**Required action**. Send back every line of the data exactly.

**Data to process**.
****************
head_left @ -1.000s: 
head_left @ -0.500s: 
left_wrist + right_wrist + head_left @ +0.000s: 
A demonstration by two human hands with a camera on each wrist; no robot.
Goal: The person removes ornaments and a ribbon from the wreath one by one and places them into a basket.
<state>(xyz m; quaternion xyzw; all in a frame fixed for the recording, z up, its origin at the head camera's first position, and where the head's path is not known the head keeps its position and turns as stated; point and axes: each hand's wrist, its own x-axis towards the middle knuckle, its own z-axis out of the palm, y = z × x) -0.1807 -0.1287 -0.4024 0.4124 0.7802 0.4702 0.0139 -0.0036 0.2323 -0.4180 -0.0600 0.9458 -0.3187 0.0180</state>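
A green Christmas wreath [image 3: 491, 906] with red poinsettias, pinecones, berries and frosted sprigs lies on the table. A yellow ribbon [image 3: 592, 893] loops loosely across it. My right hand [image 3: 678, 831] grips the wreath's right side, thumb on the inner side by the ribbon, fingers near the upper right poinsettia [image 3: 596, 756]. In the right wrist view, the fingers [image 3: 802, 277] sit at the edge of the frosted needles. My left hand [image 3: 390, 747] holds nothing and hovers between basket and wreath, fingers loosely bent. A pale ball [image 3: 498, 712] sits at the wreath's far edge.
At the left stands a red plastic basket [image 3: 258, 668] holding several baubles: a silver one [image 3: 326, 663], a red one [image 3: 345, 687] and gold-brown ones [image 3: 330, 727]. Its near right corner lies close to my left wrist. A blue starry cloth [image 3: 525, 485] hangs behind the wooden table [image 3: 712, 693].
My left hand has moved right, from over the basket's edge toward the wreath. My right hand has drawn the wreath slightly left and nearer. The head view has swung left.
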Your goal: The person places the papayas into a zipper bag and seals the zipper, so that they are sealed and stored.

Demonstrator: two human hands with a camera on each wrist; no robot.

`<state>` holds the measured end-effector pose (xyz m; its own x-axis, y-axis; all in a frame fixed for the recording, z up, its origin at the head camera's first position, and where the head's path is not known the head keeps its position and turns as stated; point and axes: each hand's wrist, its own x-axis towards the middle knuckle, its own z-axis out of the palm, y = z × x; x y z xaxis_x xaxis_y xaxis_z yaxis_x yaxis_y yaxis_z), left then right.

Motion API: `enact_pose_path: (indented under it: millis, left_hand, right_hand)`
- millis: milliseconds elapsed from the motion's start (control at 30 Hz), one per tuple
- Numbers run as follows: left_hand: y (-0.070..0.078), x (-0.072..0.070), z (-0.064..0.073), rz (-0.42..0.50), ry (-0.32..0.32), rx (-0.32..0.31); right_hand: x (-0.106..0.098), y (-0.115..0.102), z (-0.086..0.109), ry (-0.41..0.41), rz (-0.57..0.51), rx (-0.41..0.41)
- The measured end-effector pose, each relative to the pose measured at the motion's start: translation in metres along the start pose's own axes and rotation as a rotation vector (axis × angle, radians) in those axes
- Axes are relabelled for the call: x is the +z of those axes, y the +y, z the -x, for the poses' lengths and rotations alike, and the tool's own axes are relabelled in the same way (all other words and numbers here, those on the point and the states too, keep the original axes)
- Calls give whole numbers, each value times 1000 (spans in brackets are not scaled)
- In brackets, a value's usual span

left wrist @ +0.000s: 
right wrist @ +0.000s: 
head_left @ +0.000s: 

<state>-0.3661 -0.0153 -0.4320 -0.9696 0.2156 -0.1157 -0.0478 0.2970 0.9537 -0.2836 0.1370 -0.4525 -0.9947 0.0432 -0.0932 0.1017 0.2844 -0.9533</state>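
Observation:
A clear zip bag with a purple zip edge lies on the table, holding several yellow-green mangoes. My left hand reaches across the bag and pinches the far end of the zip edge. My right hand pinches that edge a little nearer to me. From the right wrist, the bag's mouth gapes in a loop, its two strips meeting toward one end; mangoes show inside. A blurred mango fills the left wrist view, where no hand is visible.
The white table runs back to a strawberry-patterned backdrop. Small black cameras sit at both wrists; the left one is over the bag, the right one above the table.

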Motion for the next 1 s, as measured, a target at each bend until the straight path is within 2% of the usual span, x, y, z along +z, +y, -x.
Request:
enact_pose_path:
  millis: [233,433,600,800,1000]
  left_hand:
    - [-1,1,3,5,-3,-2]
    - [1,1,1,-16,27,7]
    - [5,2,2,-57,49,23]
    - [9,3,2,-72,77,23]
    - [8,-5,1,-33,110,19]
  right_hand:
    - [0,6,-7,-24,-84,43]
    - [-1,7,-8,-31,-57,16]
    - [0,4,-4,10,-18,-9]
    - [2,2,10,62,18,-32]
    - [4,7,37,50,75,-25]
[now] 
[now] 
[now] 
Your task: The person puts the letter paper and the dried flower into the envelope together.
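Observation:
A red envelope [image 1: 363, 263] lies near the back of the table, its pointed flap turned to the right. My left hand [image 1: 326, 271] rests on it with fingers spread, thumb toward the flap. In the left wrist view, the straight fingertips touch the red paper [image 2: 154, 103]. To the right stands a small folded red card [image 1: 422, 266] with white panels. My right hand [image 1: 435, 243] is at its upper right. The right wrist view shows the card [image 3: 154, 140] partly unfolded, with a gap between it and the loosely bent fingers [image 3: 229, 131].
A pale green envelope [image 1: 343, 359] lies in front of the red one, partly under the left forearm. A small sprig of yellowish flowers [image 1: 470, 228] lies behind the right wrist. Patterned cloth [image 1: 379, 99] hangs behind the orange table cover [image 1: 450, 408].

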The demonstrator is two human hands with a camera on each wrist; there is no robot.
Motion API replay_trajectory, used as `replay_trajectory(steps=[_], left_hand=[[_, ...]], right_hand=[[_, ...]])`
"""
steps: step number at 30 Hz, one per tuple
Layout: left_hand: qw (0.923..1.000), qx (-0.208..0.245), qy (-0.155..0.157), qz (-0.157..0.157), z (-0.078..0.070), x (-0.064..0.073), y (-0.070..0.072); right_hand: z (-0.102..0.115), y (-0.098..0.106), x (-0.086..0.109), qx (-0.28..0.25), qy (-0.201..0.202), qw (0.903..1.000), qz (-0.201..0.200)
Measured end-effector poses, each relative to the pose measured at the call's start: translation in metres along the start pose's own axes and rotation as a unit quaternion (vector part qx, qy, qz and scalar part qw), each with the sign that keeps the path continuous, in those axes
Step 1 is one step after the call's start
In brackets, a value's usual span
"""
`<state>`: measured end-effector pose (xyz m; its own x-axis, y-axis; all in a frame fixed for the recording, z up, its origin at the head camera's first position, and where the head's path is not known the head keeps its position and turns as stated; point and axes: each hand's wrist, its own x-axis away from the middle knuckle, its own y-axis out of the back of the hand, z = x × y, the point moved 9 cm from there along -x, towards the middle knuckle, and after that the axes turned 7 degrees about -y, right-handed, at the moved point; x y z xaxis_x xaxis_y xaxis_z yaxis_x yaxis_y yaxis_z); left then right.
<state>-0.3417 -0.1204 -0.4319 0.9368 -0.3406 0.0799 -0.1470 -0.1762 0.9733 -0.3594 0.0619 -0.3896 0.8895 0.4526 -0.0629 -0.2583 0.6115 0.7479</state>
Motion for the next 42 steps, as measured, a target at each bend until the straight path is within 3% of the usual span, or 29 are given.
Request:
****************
**Answer for this exercise**.
head_left @ -1.000s: 
head_left @ -0.500s: 
left_wrist + right_wrist + head_left @ +0.000s: 
A demonstration by two human hands with a camera on each wrist; no robot.
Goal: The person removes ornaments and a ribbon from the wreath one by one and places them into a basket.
<state>(xyz m; quaternion xyzw; all in a frame fixed for the recording, z up, its origin at the head camera's first position, and where the head's path is not known the head keeps its position and turns as stated; point and axes: each hand's wrist, its own x-axis towards the middle knuckle, its own z-axis out of the palm, y = z × x) -0.1807 -0.1287 -0.4024 0.4124 0.7802 0.4702 0.0139 -0.0036 0.2323 -0.4180 -0.0600 0.9458 -0.3187 0.0180</state>
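A green Christmas wreath [image 3: 491, 906] with red poinsettias, pinecones, berries and frosted sprigs lies on the table. A yellow ribbon [image 3: 592, 893] loops loosely across it. My right hand [image 3: 678, 831] grips the wreath's right side, thumb on the inner side by the ribbon, fingers near the upper right poinsettia [image 3: 596, 756]. In the right wrist view, the fingers [image 3: 802, 277] sit at the edge of the frosted needles. My left hand [image 3: 390, 747] holds nothing and hovers between basket and wreath, fingers loosely bent. A pale ball [image 3: 498, 712] sits at the wreath's far edge.
At the left stands a red plastic basket [image 3: 258, 668] holding several baubles: a silver one [image 3: 326, 663], a red one [image 3: 345, 687] and gold-brown ones [image 3: 330, 727]. Its near right corner lies close to my left wrist. A blue starry cloth [image 3: 525, 485] hangs behind the wooden table [image 3: 712, 693].
My left hand has moved right, from over the basket's edge toward the wreath. My right hand has drawn the wreath slightly left and nearer. The head view has swung left.
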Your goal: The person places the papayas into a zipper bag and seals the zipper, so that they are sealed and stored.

Demonstrator: two human hands with a camera on each wrist; no robot.

`<state>` holds the measured end-effector pose (xyz m; its own x-axis, y-axis; all in a frame fixed for the recording, z up, its origin at the head camera's first position, and where the head's path is not known the head keeps its position and turns as stated; point and axes: each hand's wrist, its own x-axis towards the middle knuckle, its own z-axis out of the palm, y = z × x; x y z xaxis_x xaxis_y xaxis_z yaxis_x yaxis_y yaxis_z), left then right.

Motion API: `enact_pose_path: (indented under it: millis, left_hand, right_hand)`
- millis: milliseconds elapsed from the motion's start (control at 30 Hz), one per tuple
- Numbers run as follows: left_hand: y (-0.070..0.078), x (-0.072..0.070), z (-0.064..0.073), rz (-0.42..0.50), ry (-0.32..0.32), rx (-0.32..0.31); right_hand: x (-0.106..0.098), y (-0.115..0.102), z (-0.086..0.109), ry (-0.41..0.41), rz (-0.57..0.51), rx (-0.41..0.41)
- The measured end-effector pose, each relative to the pose measured at the motion's start: translation in metres along the start pose's own axes and rotation as a rotation vector (axis × angle, radians) in those axes
- Axes are relabelled for the call: x is the +z of those axes, y the +y, z the -x, for the poses' lengths and rotations alike, and the tool's own axes are relabelled in the same way (all other words and numbers here, those on the point and the states too, keep the original axes)
- Calls give whole numbers, each value times 1000 (spans in brackets are not scaled)
- In brackets, a value's usual span

left wrist @ +0.000s: 
right wrist @ +0.000s: 
head_left @ +0.000s: 

<state>-0.3661 -0.0153 -0.4320 -0.9696 0.2156 -0.1157 -0.0478 0.2970 0.9537 -0.2836 0.1370 -0.4525 -0.9947 0.0432 -0.0932 0.1017 0.2844 -0.9533</state>
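Observation:
A clear zip bag with a purple zip edge lies on the table, holding several yellow-green mangoes. My left hand reaches across the bag and pinches the far end of the zip edge. My right hand pinches that edge a little nearer to me. From the right wrist, the bag's mouth gapes in a loop, its two strips meeting toward one end; mangoes show inside. A blurred mango fills the left wrist view, where no hand is visible.
The white table runs back to a strawberry-patterned backdrop. Small black cameras sit at both wrists; the left one is over the bag, the right one above the table.
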
Motion for the next 1 s, as measured, a target at each bend until the straight path is within 2% of the usual span, x, y, z along +z, +y, -x.
Request:
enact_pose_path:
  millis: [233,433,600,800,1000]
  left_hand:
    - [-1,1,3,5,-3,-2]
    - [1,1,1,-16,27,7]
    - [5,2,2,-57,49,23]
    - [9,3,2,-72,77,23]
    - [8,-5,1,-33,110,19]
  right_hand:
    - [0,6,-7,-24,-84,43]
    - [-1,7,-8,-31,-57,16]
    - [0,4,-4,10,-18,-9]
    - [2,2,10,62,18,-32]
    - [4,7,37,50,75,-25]
[now] 
[now] 
[now] 
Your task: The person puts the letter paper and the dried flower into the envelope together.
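Observation:
A red envelope [image 1: 363, 263] lies near the back of the table, its pointed flap turned to the right. My left hand [image 1: 326, 271] rests on it with fingers spread, thumb toward the flap. In the left wrist view, the straight fingertips touch the red paper [image 2: 154, 103]. To the right stands a small folded red card [image 1: 422, 266] with white panels. My right hand [image 1: 435, 243] is at its upper right. The right wrist view shows the card [image 3: 154, 140] partly unfolded, with a gap between it and the loosely bent fingers [image 3: 229, 131].
A pale green envelope [image 1: 343, 359] lies in front of the red one, partly under the left forearm. A small sprig of yellowish flowers [image 1: 470, 228] lies behind the right wrist. Patterned cloth [image 1: 379, 99] hangs behind the orange table cover [image 1: 450, 408].
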
The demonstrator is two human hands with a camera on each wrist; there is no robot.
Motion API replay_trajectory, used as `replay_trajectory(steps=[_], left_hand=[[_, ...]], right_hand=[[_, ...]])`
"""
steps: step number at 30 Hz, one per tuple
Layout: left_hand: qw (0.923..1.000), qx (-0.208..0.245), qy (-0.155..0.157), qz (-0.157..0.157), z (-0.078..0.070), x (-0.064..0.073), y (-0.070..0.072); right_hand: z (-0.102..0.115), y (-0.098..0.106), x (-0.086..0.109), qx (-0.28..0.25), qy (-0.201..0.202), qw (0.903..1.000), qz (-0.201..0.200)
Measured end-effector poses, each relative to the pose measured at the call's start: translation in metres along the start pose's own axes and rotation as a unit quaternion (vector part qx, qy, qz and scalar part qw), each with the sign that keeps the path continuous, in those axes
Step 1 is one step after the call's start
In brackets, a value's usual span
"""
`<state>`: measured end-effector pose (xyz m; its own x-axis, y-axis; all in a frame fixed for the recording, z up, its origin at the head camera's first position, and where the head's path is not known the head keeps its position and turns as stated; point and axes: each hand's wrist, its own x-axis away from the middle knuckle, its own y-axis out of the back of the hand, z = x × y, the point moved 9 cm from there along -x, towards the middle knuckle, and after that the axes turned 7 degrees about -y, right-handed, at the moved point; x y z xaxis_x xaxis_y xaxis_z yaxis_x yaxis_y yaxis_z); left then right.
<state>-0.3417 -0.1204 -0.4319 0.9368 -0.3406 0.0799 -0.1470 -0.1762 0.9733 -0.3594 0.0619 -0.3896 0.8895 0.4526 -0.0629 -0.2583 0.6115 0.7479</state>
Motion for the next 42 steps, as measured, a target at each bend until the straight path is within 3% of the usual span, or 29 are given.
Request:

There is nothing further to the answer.